Il n’a pas pris la menace au sérieux. Nous nous sommes arrêtés au bord des grands emportements et des grands drames de l’Histoire. Effet de l’instinct de conservation je suppose. Nous n’avons pas l’âme russe. Ils savent faire face aux « orages désirés » dont parle Ernst Jünger. Le drame de notre époque, du moins dans notre vieille civilisation européenne c’est que nous ne croyons plus en rien. A peu près tout s’est écroulé : les institutions, les nations, les religions. Il n’y a plus que deux seules choses qui sont indéniablement positives à nos yeux : la médecine et les communications. Ce sont des avancées considérables. Tout le reste a été fichu par terre par ce que nous avons appelé le Progrès. La famille est morte, l’éducation bafouée, la puissance dénigrée. La vieille Europe ne représente plus rien aux yeux des autres civilisations, notamment dans le monde arabo-musulman. Néanmoins, un sursaut est peut-être encore possible. Bernanos ou Morand en ont façonné les clefs.

Lors de l’élection d’Alain Finkielkraut à l’Académie française, vous avez plaidé pour la présence de l’Islam au sein de cette institution. Ce qui a surpris beaucoup de monde...

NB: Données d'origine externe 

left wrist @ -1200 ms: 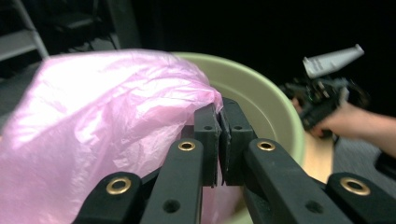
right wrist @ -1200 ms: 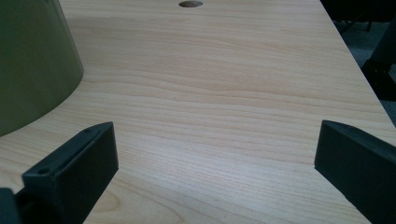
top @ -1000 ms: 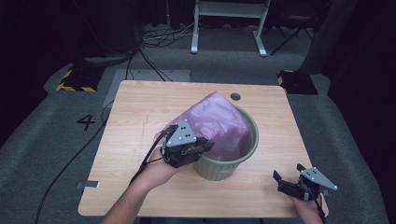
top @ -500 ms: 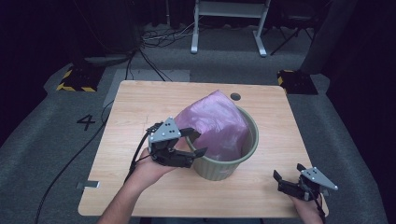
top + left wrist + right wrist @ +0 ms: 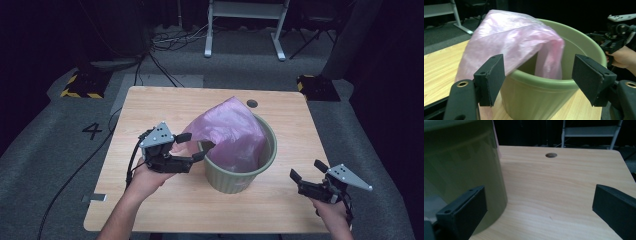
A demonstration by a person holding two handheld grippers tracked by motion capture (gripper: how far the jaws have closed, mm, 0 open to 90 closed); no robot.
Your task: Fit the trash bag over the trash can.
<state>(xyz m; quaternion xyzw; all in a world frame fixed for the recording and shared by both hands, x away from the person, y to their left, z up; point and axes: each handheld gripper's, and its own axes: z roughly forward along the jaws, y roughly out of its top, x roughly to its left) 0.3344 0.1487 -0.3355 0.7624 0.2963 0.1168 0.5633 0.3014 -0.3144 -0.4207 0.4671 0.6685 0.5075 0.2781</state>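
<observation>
High view: left gripper (image 5: 196,143) has just opened, pink bag (image 5: 230,132) released, draped half over green bin (image 5: 240,175) at centre frame; lining unfinished.

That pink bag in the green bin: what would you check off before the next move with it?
1. Left gripper free of the pink bag: ok. Its jaws have just been opening and now stand apart, with nothing pinched between them.
2. Bag spread over the bin's rim all round: not ok. It drapes over the left side and rises in a hump.
3. Green bin upright on the table: ok.
4. Right gripper open and holding nothing: ok. It is off to the bin's right.
5. Bag's bottom reaching the bin floor: cannot tell; the inside is hidden.
</observation>
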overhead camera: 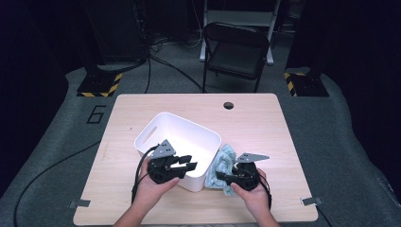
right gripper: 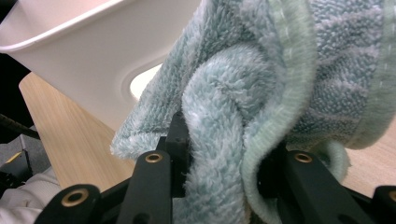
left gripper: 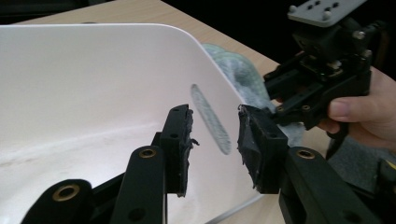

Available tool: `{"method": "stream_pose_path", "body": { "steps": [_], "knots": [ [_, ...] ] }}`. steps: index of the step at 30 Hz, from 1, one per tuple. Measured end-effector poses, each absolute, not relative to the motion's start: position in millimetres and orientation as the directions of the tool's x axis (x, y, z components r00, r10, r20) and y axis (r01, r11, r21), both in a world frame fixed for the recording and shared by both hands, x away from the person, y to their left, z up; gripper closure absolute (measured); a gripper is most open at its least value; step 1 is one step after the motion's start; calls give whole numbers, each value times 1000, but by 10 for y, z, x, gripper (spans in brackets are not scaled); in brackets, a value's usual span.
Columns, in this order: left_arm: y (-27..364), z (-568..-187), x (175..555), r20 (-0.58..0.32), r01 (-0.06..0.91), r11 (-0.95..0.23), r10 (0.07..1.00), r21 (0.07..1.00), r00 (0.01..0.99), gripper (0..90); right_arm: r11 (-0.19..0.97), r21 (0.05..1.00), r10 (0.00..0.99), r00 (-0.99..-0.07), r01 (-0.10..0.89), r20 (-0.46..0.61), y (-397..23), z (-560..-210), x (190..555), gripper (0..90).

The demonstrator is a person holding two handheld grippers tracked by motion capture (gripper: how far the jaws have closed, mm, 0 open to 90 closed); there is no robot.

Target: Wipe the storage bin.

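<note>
A white plastic bin point(overhead camera: 156, 124) stands on the wooden table point(overhead camera: 265, 123), its near wall toward the hands. My left gripper point(overhead camera: 187, 163) hovers over the bin's near rim. In the left gripper view its jaws point(left gripper: 215, 135) stand apart with nothing between them, facing the bin's inner wall point(left gripper: 93, 93) and handle slot. A pale green towel point(overhead camera: 226, 158) lies bunched against the bin's right side. My right gripper point(overhead camera: 220, 178) is shut on a thick fold of the towel point(right gripper: 280, 60); that fold bulges between the jaws point(right gripper: 224, 140), beside the bin's outer wall point(right gripper: 93, 51).
A black folding chair point(overhead camera: 235, 47) stands beyond the table's far edge. A round cable hole point(overhead camera: 229, 105) sits near the far edge. Cables trail over the grey floor at left. Bare tabletop lies left of and behind the bin.
</note>
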State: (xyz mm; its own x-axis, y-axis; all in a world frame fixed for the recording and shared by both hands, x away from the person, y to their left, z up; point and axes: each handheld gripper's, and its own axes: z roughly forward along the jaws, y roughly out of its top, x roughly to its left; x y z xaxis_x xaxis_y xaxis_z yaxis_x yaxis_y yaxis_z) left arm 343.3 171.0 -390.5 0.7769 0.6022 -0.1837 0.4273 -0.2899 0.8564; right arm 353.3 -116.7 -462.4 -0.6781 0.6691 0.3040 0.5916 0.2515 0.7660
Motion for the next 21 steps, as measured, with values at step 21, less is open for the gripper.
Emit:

Et fait grincer beaucoup de dents ! J’ai une chance : dans ma famille, la Tradition se confond avec la Révolution. J’ai fait rentrer Marguerite Yourcenar au Quai Conti alors que personne n’en voulait. Absolument personne. Pas parce qu’elle n’avait pas de talent, simplement parce que c’était une femme. J’ai quand même réussi à faire prononcer dans l’hémicycle de l’Académie un mot incongru : « Madame ! ». De même, je plaidais pour Aragon qui était homosexuel, surréaliste et communiste mais qui était un immense poète. Aujourd’hui, je crois en effet qu’il serait bon d’élire un écrivain musulman de langue française. Le français est une patrie. Ramuz était Suisse, Simenon était Belge, Ionesco Roumain mais comme Senghor ou tant d’autres, ils contribuent à une même culture. Il y a dans la littérature arabe francophone un vrai vivier de talents et des œuvres considérables.

Pensez-vous que l’Afrique est en train d’accéder à la modernité ?

Avec l’UNESCO, je me suis beaucoup promené. On m’imagine bien entendu à Florence, à Rome, en Sicile, à Cnossos ou à Athènes, mais j’ai une grande affection pour le continent africain. Carthage, la vallée du Nil, Kairouan, les manuscrits de Tombouctou m’ont intrigué et fait rêver. Claude Lévi-Strauss et d’autres m’ont souvent parlé de l’originalité profonde de certains royaumes africains comme l’Empire Songhaï, le Royaume de Sokoto, les Massaïs, les peuples de l’Afrique des Grands Lacs, le Ghana ou les Touaregs. Je me suis beaucoup intéressé à la grande école d’art africain d’Ife au Nigéria : une des civilisations les plus originales d’Afrique noire. Je crois que c’est en renouant avec ses spécificités profondes que l’Afrique « avancera » vers une modernité qui n’est peut-être pas la nôtre. Il est même souhaitable qu’elle soit radicalement différente. Construire des villes, commercer, prendre part à la mondialisation en marche n’est que l’écume des choses. Une civilisation se mesure aussi à sa cohésion et à la vision originale du monde.